By OftenWrongTed (not verified) on 03 Jun 2010 #permalink

One company gave employees a 15 day break after working a transcontinental flight, while the other company gave employees a 5 day break.

I suspect something got lost in translation here. I'm sure an airline crew doing one long flight will be doing a second long flight shortly thereafter. The airline has to bring them back to their home base somehow, and having them work a return flight seems the most obvious way to do so. And no airline (at least in the US, and this is increasingly true of Europe as well) can afford to leave a crew at a layover airport for five days in a row, let alone 15. Also, the mention of not feeling this stress on domestic flights leads me to ask whether they are discussing intercontinental rather than transcontinental flights; there are several countries that have domestic flights crossing multiple time zones (US, Canada, Australia, Brazil, Indonesia, ...).

By Eric Lund (not verified) on 03 Jun 2010 #permalink

That has to be wrong. No (US) airline gives a 5 DAY break after a transcontinental flight, let alone 15. Maybe 5/15 hours. Yes I do know a couple of flight attendants.

Besides all this shows is that people feel better after a break. You could equally well apply this to people working the cash register at McDonald's (not that there's anything wrong with that).

By NoAstronomer (not verified) on 03 Jun 2010 #permalink

Comments to Eric and NoAstronomer: My rest periods for long flights were 24-48 hours: You are both correct in that the crew continues after a rest period by bringing the plane back home. I mostly worked 12-15 days per month for my career.

By OftenWrongTed (not verified) on 03 Jun 2010 #permalink

I think the most salient point of this post was summed by Jonah thusly: "The moral, I suppose, is that modern life is full of rituals that clash with our internal machinery." Jet lag is just one of many examples. More commonplace ones include things like carpal tunnel syndrome and other repetitive stress disorders, chronic lower back pain among people who DON'T do heavy lifting (no doubt caused partially by sitting in awkward positions for long stretches of time in office chairs or the car), and all of the so-called diseases of prosperity like coronary disease, metabolic syndrome, type II diabetes, and everything else that comes with our contemporary, highly-processed food diet.
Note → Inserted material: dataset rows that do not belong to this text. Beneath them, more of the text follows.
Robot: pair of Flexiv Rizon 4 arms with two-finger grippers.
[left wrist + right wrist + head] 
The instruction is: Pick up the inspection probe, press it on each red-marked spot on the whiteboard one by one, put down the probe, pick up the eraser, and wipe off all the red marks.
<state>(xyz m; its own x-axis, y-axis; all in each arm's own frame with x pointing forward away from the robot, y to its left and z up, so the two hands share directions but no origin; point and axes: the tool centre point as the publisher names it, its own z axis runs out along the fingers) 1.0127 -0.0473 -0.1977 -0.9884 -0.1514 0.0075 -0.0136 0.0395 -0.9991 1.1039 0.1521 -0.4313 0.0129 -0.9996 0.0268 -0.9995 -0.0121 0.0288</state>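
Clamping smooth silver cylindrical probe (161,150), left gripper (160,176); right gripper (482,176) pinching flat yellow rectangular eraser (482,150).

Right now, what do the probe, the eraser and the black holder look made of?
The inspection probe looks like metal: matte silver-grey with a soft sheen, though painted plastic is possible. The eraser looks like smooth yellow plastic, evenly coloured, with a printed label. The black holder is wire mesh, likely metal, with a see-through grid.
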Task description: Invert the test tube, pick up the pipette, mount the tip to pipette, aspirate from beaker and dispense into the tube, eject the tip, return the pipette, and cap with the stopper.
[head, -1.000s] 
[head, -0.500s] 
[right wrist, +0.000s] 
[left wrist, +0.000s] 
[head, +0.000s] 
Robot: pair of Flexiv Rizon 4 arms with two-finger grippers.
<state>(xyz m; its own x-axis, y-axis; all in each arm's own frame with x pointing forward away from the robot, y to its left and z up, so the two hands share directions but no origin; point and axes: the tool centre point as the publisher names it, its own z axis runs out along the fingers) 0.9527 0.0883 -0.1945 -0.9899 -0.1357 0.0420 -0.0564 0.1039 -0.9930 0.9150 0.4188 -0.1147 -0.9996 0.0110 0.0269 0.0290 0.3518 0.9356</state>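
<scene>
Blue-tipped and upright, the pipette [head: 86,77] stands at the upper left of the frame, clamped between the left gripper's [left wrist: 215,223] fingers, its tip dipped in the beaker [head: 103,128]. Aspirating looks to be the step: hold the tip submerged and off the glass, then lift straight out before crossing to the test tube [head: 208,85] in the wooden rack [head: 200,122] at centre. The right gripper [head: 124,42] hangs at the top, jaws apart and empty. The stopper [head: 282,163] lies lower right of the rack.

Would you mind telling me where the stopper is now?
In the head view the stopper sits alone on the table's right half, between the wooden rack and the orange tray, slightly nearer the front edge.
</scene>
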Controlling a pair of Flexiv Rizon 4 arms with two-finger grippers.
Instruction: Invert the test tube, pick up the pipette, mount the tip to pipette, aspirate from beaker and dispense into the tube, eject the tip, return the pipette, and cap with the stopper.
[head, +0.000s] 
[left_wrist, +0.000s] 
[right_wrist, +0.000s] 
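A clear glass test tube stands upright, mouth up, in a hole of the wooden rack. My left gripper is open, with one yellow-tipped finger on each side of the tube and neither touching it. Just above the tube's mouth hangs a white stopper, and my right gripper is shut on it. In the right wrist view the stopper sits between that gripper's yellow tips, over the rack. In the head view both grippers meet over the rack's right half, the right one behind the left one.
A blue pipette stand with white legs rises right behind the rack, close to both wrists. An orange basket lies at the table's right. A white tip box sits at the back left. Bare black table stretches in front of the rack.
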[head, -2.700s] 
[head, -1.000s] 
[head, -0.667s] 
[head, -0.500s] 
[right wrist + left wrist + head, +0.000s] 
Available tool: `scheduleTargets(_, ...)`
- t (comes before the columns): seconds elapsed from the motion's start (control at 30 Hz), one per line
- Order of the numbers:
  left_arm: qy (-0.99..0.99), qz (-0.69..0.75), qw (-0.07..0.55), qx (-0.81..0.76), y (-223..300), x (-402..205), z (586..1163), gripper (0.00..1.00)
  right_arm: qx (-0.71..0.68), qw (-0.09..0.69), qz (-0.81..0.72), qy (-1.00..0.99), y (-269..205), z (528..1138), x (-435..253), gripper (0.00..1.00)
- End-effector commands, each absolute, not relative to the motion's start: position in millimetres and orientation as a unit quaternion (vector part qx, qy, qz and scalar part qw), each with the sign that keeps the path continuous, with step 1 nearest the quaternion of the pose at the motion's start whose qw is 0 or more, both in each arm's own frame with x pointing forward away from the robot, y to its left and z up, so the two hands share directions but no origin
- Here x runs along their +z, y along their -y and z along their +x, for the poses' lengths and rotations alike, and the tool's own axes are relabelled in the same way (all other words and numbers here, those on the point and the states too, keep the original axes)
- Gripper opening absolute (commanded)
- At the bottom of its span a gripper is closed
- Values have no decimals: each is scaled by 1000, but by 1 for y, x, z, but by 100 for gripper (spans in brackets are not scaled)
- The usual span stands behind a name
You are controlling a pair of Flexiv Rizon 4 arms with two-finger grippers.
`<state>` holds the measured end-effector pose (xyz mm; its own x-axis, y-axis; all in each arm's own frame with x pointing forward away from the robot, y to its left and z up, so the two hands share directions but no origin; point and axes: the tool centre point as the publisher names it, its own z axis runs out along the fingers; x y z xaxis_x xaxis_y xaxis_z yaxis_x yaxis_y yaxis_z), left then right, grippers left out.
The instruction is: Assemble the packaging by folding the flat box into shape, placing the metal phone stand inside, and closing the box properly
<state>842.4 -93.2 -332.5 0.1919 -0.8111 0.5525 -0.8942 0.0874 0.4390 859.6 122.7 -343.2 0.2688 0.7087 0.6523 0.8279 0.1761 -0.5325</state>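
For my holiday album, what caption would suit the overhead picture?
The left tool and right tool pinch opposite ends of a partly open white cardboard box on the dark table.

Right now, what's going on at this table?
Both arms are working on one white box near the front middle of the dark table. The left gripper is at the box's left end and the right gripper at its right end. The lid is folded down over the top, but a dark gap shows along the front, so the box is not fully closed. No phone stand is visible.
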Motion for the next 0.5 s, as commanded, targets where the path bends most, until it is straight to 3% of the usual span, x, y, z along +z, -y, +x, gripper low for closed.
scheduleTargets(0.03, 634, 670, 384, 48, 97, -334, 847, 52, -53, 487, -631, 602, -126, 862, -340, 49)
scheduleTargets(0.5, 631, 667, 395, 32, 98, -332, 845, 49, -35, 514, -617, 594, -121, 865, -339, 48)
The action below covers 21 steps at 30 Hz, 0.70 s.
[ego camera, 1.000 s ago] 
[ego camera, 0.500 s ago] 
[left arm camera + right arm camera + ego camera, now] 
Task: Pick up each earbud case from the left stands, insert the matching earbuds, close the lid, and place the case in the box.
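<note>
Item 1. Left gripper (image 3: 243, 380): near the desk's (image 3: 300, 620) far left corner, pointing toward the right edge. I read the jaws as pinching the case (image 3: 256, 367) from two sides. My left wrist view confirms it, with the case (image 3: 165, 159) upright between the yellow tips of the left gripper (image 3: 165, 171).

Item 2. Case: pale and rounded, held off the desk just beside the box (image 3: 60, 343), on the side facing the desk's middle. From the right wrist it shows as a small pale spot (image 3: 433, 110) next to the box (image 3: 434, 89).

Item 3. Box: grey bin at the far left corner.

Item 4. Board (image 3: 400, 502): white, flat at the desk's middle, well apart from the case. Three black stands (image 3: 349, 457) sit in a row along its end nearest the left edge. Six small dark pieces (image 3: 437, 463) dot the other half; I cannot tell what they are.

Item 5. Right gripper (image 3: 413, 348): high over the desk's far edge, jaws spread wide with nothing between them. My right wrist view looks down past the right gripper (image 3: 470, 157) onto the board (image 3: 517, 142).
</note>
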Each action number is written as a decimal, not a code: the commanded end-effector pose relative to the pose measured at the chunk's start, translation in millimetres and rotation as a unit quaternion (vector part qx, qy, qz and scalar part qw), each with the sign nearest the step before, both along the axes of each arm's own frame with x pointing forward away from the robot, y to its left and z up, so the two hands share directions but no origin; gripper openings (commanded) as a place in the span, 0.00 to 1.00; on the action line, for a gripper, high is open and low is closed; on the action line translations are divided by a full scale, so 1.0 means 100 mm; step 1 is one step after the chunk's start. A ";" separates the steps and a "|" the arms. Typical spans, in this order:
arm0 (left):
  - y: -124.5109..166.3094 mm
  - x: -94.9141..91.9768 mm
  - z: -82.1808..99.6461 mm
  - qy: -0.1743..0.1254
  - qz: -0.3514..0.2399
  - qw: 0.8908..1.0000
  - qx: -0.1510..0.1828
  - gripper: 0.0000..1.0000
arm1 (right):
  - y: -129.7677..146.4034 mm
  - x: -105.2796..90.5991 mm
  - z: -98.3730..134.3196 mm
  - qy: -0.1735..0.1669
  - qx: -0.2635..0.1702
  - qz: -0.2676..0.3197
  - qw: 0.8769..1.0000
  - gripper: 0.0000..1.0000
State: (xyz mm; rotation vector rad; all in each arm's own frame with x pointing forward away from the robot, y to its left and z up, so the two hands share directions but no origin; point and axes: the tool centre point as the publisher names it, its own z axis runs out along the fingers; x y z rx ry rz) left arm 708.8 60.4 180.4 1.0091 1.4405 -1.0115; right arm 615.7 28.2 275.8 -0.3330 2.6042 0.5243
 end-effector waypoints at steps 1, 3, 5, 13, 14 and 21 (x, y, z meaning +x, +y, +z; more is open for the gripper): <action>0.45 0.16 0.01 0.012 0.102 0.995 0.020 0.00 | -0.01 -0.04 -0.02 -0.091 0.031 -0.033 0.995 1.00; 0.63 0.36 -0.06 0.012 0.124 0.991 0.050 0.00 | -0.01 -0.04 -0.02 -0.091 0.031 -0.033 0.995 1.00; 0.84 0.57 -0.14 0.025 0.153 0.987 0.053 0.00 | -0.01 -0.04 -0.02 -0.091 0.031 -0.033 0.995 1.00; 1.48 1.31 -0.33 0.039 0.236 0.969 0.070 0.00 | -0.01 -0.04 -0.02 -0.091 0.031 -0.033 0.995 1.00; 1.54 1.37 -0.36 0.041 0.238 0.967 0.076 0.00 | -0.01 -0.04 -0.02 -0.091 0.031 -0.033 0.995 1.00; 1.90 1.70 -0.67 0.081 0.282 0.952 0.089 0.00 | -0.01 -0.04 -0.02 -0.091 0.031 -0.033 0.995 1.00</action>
One of the things that puzzles me about modern society is that we often work too hard to earn more money, which we then use to buy medical care/treatments to remedy problems caused by working so hard in the first place!

I wonder why 'jet lag' seems to depend on travel direction. I work in Korea and travel to Canada for visits. When I go to Canada (West to East), my jet lag lasts about a week. When I fly to Korea, it lasts only a day or so, or may not even occur. Whyzis?

I have a question. What is the relation between 'jet lag' and aging if there is a connection? According to my experiences, it seems easier to adapt time deference when I was younger. I used to work as a consultant traveling around places every week, never felt being bothered by jet lag. But, nowadays, I can't fall sleep in other time zone. I always wonder its because of aging, or because of my brain become stiff due to lacking of exercise?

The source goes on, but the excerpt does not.